- Work to be completed: Which of the lines below hold "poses"? Please return each one.

- Data:
○ ○ ○ ○ ○ ○ ○
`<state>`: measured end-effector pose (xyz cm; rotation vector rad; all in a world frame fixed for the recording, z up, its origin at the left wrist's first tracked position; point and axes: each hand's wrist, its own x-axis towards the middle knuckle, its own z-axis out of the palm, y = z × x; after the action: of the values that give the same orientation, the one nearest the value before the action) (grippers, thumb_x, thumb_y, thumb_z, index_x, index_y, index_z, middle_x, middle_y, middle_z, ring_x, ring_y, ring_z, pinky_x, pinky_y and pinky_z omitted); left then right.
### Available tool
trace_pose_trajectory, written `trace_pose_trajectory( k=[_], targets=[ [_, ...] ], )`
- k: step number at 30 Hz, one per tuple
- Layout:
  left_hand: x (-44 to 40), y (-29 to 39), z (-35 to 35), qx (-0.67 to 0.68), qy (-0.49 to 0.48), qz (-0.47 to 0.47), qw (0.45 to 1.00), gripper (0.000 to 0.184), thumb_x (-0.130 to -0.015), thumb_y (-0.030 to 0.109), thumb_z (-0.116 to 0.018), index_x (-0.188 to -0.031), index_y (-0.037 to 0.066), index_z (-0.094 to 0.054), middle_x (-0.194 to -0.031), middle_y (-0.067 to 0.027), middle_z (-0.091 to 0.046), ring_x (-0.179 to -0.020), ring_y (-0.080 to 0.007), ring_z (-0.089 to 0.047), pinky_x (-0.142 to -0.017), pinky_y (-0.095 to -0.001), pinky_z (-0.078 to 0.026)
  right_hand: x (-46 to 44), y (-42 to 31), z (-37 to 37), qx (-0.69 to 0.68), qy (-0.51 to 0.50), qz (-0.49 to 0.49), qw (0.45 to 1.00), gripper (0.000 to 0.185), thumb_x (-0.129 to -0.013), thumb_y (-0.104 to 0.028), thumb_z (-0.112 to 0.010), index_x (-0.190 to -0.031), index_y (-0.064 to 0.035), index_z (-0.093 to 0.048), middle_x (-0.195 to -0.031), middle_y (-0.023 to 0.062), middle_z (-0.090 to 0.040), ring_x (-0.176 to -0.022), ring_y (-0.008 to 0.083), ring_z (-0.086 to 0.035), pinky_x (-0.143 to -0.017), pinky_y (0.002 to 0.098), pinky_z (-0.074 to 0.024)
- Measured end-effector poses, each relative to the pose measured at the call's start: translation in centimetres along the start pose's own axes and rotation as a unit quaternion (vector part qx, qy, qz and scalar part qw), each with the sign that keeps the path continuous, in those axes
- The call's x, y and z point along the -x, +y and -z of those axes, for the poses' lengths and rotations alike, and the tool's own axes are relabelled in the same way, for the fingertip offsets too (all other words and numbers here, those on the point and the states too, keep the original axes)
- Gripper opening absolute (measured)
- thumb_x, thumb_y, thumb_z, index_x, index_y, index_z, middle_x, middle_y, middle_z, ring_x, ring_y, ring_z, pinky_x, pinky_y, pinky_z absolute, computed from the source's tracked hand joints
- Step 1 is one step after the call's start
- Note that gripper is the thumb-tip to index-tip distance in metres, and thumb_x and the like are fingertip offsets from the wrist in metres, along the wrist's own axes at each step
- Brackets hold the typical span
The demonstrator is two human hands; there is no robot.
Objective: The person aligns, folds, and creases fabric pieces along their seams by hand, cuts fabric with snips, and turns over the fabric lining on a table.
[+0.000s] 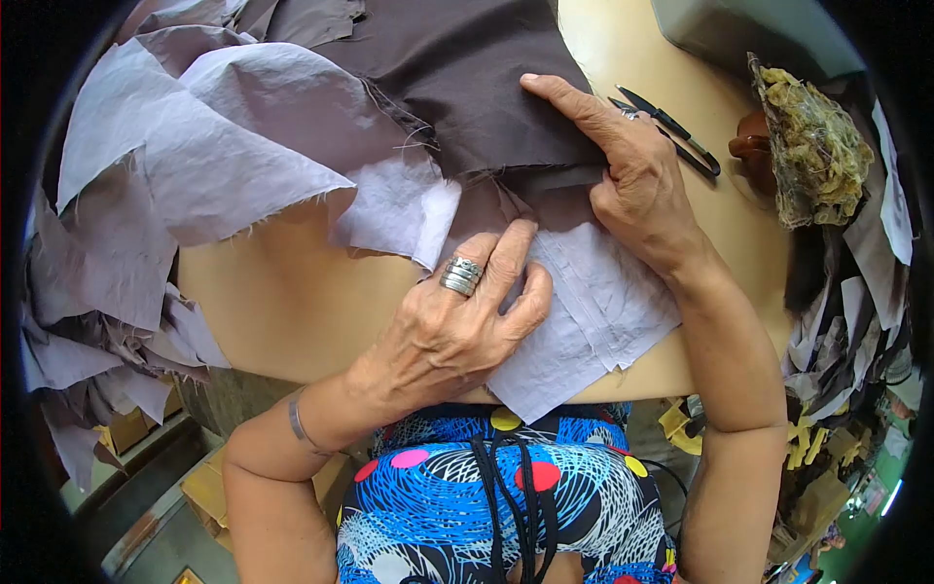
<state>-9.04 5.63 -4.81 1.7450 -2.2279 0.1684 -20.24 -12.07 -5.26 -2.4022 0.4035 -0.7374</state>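
My left hand [457,316], with stacked silver rings on one finger, rests its fingertips on the pale lilac fabric [593,292] beside a seam. Its thumb stands apart from the fingers. Over the dark brown fabric [486,88], my right hand [637,170] has its index finger stretched out and its thumb against the cloth's lower edge. The other right fingers are curled and partly hidden. The dark and pale pieces meet between my hands, with frayed threads along the edge. A slim black tool [686,146] lies beside my right hand; whether the fingers touch it is unclear.
Pale fabric pieces with frayed edges [214,136] heap over the left side of the tan table [282,302]. At right sit a bundle of yellowish fibres [817,151] and hanging cloth strips [856,302]. A grey object [759,34] stands at the back right.
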Motion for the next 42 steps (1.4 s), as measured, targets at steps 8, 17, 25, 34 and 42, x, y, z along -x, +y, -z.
trace_pose_trajectory(
  k=[8, 17, 25, 34, 42],
  targets=[
    [0.2, -0.3, -0.2, 0.012, 0.022, -0.017, 1.0, 0.039, -0.062, 0.008, -0.064, -0.101, 0.004, -0.059, -0.117, -0.0175, -0.057, -0.096, -0.0284, -0.059, -0.078, -0.0326, -0.052, 0.0, 0.2, -0.5, -0.024, 0.042, 0.01, 0.999, 0.078, -0.057, 0.018, -0.038, -0.128, -0.0102, -0.054, -0.124, 0.0129, -0.059, -0.114, 0.0296, -0.056, -0.099, 0.0349, -0.0414],
    [-0.1, 0.5, -0.3, -0.015, 0.023, 0.018, 0.999, 0.035, -0.064, 0.005, -0.065, -0.099, 0.001, -0.06, -0.115, -0.0187, -0.058, -0.094, -0.0285, -0.06, -0.078, -0.0326, -0.051, -0.1, 0.0, -0.1, -0.024, 0.034, 0.016, 0.999, 0.077, -0.056, 0.018, -0.038, -0.126, -0.0091, -0.054, -0.122, 0.013, -0.059, -0.113, 0.0287, -0.057, -0.1, 0.0349, -0.041],
    [-0.4, 0.4, 0.6, 0.035, 0.011, 0.032, 0.999, 0.032, -0.068, 0.003, -0.063, -0.1, 0.0, -0.058, -0.117, -0.0201, -0.056, -0.095, -0.0317, -0.057, -0.076, -0.0341, -0.051, 0.1, -0.5, 0.3, 0.157, 0.043, 0.0, 0.987, 0.062, -0.065, 0.009, -0.053, -0.124, -0.0099, -0.054, -0.102, 0.011, -0.062, -0.087, 0.0307, -0.06, -0.078, 0.0408, -0.046],
    [-2.1, -1.3, 2.9, -0.002, -0.038, 0.047, 0.998, 0.013, -0.071, 0.005, -0.059, -0.085, 0.002, -0.058, -0.102, -0.0148, -0.059, -0.088, -0.0273, -0.058, -0.081, -0.0362, -0.045, 4.4, -3.8, 0.0, 0.131, -0.067, 0.087, 0.985, 0.03, -0.073, -0.004, -0.058, -0.103, -0.0059, -0.059, -0.095, 0.0093, -0.055, -0.078, 0.0261, -0.056, -0.07, 0.0366, -0.0455],
    [-5.2, -7.1, 1.5, -0.011, -0.043, 0.074, 0.996, 0.023, -0.082, 0.011, -0.059, -0.104, 0.005, -0.062, -0.109, -0.0106, -0.055, -0.098, -0.0277, -0.054, -0.087, -0.0367, -0.045, 4.6, -3.9, 0.2, 0.212, -0.089, 0.176, 0.957, 0.028, -0.075, -0.015, -0.054, -0.1, -0.004, -0.061, -0.097, 0.0078, -0.055, -0.08, 0.0211, -0.057, -0.072, 0.0343, -0.0443]
  ],
)
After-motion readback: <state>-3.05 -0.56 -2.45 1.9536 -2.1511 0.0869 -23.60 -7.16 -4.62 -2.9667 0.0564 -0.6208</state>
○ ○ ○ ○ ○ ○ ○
- The answer:
- Measured end-effector poses, each relative to the pose measured at the call's start: translation in centimetres along the start pose's own axes and rotation as a unit quaternion (vector part qx, qy, qz and scalar part qw), each with the sign that keeps the path continuous, in those axes
- The call's x, y and z point along the -x, +y and -z of those axes, for the poses' lengths and rotations alike, and the tool's own axes are relabelled in the same way, for the fingertip offsets too (all other words and numbers here, those on the point and the states too, keep the original axes)

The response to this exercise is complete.